It's a bit unsettling when you use "national socialist" that much. Do you mean actually national-socialist ? I don't recall the PRD having this kind of inclination. Maybe you should choose another word to describe their policies. Or is it how they are described in Mexico ?

Yeah, nationalist socialist is better. Describing a left wing party with the other label is too trollish.

There was never a Mussolini or Hitler in Latin America to take the local fascism right. It stayed. It is not that there is no other left anywhere in Latin America: arguably, this does not apply to Chile or Uruguay. But for corporativist statist hard nationalist antidemocratic parties of the peronista/priista style - why invent terminology, when the traditional one fits like a glove?
National socialism has been quite strongly identified to, and only to, the Nazi movement in Germany between 1923 and 1945. Even the various small groups that claim to be heirs to that are called "Neo-nazis", and not "national socialists" per se. Some terminologies are not in use after they have been so much identified with one particular movement or situation. You cannot refer to any annexion of a country by another as an Anschluss. Same goes for "national socialism".
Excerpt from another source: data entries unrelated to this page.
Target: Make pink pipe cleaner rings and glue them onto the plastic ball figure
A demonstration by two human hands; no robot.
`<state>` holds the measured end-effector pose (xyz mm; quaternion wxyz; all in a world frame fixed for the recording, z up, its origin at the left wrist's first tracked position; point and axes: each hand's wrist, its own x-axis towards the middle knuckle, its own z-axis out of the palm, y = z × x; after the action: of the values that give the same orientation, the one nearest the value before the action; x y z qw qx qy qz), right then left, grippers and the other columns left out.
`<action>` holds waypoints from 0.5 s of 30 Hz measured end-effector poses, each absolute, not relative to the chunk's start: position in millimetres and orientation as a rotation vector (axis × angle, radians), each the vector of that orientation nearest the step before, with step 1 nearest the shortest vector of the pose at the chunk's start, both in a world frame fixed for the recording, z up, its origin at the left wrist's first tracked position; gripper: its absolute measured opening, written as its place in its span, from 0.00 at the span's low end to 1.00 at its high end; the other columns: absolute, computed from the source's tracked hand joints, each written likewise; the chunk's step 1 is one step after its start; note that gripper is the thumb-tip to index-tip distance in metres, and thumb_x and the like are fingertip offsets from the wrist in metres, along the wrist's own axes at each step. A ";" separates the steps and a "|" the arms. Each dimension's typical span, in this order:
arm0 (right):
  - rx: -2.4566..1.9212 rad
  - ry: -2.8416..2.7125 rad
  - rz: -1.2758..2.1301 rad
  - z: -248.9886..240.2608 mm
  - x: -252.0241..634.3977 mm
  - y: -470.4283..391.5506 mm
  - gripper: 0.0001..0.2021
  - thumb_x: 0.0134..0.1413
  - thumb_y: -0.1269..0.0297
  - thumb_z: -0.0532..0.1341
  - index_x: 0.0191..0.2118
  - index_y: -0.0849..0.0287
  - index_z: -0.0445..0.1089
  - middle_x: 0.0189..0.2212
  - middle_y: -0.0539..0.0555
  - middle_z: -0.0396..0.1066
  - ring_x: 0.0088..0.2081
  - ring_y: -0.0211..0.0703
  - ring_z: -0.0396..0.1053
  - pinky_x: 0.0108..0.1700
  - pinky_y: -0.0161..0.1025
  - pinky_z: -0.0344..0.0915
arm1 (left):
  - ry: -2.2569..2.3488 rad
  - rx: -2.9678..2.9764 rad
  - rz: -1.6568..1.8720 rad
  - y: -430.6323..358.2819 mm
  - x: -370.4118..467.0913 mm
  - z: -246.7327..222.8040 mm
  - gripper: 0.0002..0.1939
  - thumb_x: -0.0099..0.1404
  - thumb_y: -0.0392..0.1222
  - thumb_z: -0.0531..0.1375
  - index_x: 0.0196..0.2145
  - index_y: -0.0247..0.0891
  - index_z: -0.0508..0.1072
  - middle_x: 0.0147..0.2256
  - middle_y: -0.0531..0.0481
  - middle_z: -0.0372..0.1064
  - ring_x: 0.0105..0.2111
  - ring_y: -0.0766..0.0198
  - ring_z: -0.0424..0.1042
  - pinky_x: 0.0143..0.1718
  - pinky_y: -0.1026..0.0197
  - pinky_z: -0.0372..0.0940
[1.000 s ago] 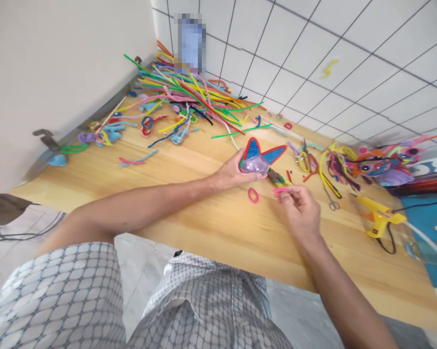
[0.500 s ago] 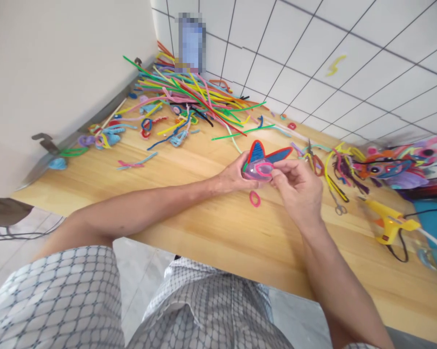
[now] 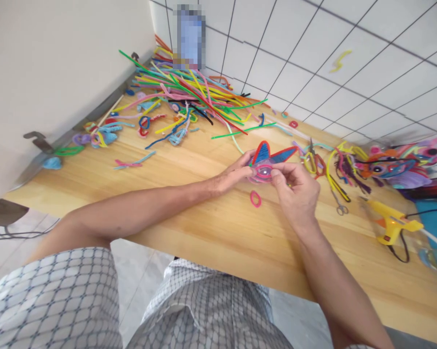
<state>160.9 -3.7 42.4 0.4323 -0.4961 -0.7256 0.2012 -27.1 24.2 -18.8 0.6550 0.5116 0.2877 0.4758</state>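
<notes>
A purple pipe-cleaner figure [image 3: 261, 177] with blue, orange-edged ears [image 3: 262, 153] is held in my left hand [image 3: 236, 175], whose fingers wrap its left side. My right hand [image 3: 297, 191] pinches the right side of a pink pipe-cleaner ring [image 3: 265, 166], which lies against the figure's front. My left thumb touches the ring's left edge. Below the figure, a second pink ring [image 3: 255, 198] lies on the wooden table [image 3: 218, 228]. What sits behind my fingers is hidden.
Many loose pipe cleaners [image 3: 192, 92] are heaped at the back left. To the right lie red-handled pliers [image 3: 318, 164], small scissors [image 3: 341, 208], a yellow glue gun [image 3: 391, 220] with its cord, and a colourful pipe-cleaner piece [image 3: 385, 167]. A tiled wall [image 3: 298, 43] stands behind.
The pink ring now sits more squarely over the figure's front. My left thumb has come up onto its edge, and the ears have shifted slightly right.
</notes>
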 end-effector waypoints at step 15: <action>-1.157 -1.844 0.294 33.0 166.4 -2.1 0.08 0.71 0.56 0.66 0.45 0.51 0.83 0.39 0.55 0.79 0.40 0.48 0.76 0.42 0.47 0.76 | 0.624 1.100 1.052 20.3 -28.1 -13.6 0.38 0.67 0.53 0.67 0.70 0.42 0.66 0.69 0.38 0.71 0.64 0.44 0.77 0.60 0.46 0.77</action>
<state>166.4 -2.1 33.0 0.4551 -0.4691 -0.7474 0.1192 -28.1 20.3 -13.6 0.6803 0.4899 0.2781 0.4688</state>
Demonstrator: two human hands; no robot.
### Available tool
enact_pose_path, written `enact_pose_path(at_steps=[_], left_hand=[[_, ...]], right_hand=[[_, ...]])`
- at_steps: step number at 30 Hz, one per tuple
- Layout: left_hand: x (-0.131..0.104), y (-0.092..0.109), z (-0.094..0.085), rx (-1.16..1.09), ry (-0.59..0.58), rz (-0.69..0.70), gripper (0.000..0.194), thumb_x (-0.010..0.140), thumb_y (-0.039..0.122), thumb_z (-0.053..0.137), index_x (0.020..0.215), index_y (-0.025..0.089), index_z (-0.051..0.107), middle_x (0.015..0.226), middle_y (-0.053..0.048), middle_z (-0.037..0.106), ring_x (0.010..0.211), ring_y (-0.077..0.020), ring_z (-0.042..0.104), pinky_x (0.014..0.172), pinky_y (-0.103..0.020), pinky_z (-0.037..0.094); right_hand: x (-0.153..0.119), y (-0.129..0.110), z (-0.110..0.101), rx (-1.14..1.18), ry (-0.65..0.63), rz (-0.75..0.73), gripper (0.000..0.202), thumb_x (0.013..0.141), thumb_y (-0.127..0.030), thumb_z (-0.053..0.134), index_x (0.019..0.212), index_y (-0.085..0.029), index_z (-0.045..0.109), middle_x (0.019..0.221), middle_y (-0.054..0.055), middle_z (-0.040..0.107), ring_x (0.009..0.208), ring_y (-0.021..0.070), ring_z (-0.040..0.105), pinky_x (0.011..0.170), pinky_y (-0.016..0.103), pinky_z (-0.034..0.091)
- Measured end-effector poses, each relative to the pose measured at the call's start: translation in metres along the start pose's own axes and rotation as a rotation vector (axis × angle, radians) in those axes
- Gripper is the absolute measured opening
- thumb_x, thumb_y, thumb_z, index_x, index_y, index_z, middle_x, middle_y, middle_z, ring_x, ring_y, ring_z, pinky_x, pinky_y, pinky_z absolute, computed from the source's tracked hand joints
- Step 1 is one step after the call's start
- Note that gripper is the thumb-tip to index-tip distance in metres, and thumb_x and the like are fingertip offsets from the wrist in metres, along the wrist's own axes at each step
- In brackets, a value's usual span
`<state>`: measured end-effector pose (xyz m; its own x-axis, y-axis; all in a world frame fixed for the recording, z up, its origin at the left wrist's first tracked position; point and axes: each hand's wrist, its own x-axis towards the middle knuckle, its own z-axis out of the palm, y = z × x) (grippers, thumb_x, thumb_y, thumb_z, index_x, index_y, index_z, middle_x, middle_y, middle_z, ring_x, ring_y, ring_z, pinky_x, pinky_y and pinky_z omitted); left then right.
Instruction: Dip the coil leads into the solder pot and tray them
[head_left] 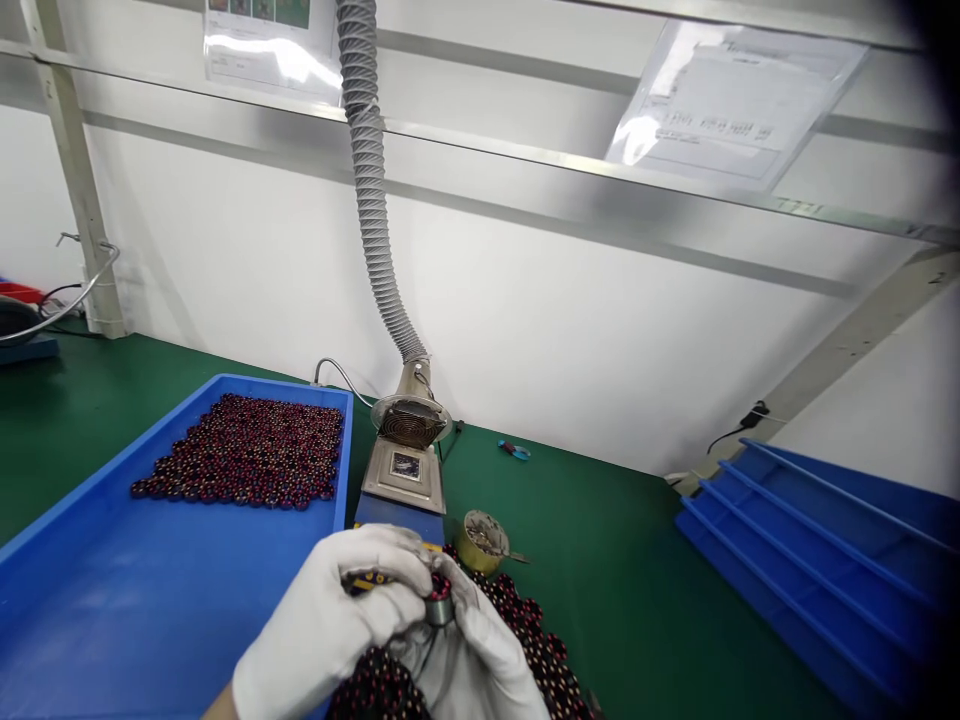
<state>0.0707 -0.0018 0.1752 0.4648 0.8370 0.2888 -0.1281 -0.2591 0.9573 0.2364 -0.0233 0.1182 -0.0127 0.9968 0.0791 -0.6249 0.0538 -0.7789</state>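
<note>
Both of my hands wear white gloves and meet at the lower middle of the view. Between their fingertips is a small round part [439,603] with a metallic side and a red and black top. My right hand [484,640] holds it from the right, its fingers bent round it. From the left, my left hand [337,610] reaches to it with curled fingers, its fingertips partly hidden against the part. Many small dark red and black parts [544,650] lie to the right of my hands, and more [379,690] lie below them.
A blue tray [349,440] at the left holds rows of similar parts. A metal device [405,475] stands under a grey hose [375,200]. Beside it are a brass-coloured cup [480,555] and blue-handled pliers [514,451]. Blue trays [810,560] lean at the right.
</note>
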Motion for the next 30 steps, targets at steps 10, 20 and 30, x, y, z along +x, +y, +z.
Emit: enact_pose_path(at_steps=[10, 20, 30], left_hand=[[-0.009, -0.009, -0.008, -0.162, 0.248, 0.003, 0.006, 0.069, 0.022, 0.062, 0.074, 0.025, 0.066, 0.093, 0.001, 0.064, 0.089, -0.0150, 0.058, 0.075, -0.020, 0.046], [-0.008, -0.010, 0.000, -0.022, 0.204, 0.173, 0.012, 0.075, 0.017, 0.057, 0.070, 0.024, 0.065, 0.088, 0.000, 0.066, 0.095, -0.0155, 0.057, 0.082, -0.020, 0.044], [0.007, -0.023, 0.018, -0.385, -0.005, -0.132, 0.021, 0.076, 0.034, 0.065, 0.086, 0.016, 0.069, 0.084, -0.005, 0.069, 0.078, -0.0159, 0.061, 0.073, -0.021, 0.048]], right_hand=[[-0.005, 0.005, 0.010, -0.037, 0.067, -0.059, 0.023, 0.060, -0.024, 0.079, 0.081, -0.020, 0.070, 0.081, 0.005, 0.070, 0.081, 0.0206, 0.064, 0.085, 0.036, 0.048], [-0.007, 0.009, 0.030, -0.203, 0.257, -0.373, 0.023, 0.059, -0.022, 0.081, 0.077, -0.022, 0.066, 0.078, 0.003, 0.068, 0.075, 0.0168, 0.063, 0.071, 0.026, 0.051], [-0.015, 0.040, 0.040, -1.068, 0.396, -1.248, 0.034, 0.072, 0.003, 0.058, 0.092, -0.023, 0.059, 0.106, 0.006, 0.061, 0.095, 0.0206, 0.061, 0.078, 0.036, 0.053]])
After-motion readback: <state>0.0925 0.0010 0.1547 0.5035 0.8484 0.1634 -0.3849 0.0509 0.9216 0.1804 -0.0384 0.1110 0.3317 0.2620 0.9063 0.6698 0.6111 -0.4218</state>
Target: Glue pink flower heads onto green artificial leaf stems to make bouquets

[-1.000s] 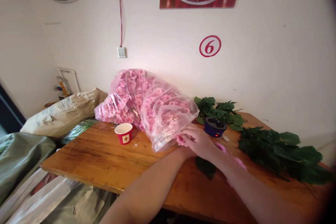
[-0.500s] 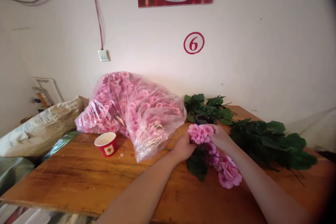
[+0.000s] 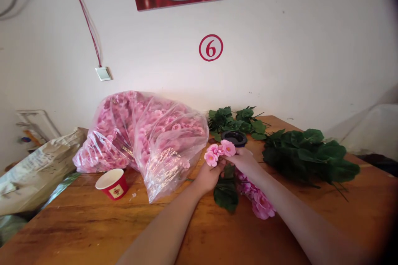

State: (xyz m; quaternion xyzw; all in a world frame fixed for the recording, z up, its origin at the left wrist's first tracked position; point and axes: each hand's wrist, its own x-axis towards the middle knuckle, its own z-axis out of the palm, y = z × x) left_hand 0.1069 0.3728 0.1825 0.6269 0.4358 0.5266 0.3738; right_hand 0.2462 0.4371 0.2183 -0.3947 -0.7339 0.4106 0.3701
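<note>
- Left forearm (image 3: pixel 168 223) is pointed toward 1 o'clock, right forearm (image 3: pixel 290 213) toward 11 o'clock.
- Pink blossoms (image 3: pixel 212 155) are pinched by right hand (image 3: pixel 245 161), at 7 o'clock from dark pot (image 3: pixel 241 138).
- Left hand (image 3: pixel 208 178) is curled below; its grip cannot be told.

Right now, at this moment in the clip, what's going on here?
A person's left hand and right hand meet over the table, holding a few pink blossoms between them; their exact grip is hidden. A green leaf shows just below the hands, and a pink spray is partly covered by the right forearm. A clear bag of pink flowers and a red cup stand to the left, with leafy bunches to the right.
</note>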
Plus, I get from your posts that you are dogmatically using the terminology whereas it's not even commonly in use in Mexico. So, I won't convince you to stop, but it's not an honest practice, not to mention not the most clarifying for foreigners who do not know Mexican politics very well.

I probably agree on a lot of your characterizations of PRI, I thought PRD was a bit better but maybe it's not, but to a foreigner ranking them as "national socialists" will inevitably make them think they organize massive 1,000,000 member rallies with a funny logo on an armband in stadiums across the country on a monthly basis...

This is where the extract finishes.